**WHAT YOU HAVE TO DO**
Exactly the lines from the beginning of the material to the line with "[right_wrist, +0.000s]" are to be repeated, both ends included.

**DATASET SECTION**
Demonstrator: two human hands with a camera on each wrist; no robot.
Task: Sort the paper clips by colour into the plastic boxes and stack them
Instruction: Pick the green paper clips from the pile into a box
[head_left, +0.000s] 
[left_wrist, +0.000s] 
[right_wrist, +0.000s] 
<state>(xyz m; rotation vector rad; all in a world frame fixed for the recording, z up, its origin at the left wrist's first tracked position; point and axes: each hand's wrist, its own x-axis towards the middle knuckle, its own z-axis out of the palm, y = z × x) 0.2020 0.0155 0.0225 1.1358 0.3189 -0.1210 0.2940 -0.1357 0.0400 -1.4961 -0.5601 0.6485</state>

**RESULT OF THE TASK**
Demonstrator: two human hands with a camera on each wrist; no robot.
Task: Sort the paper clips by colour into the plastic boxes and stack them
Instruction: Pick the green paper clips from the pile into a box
[head_left, +0.000s] 
[left_wrist, +0.000s] 
[right_wrist, +0.000s] 

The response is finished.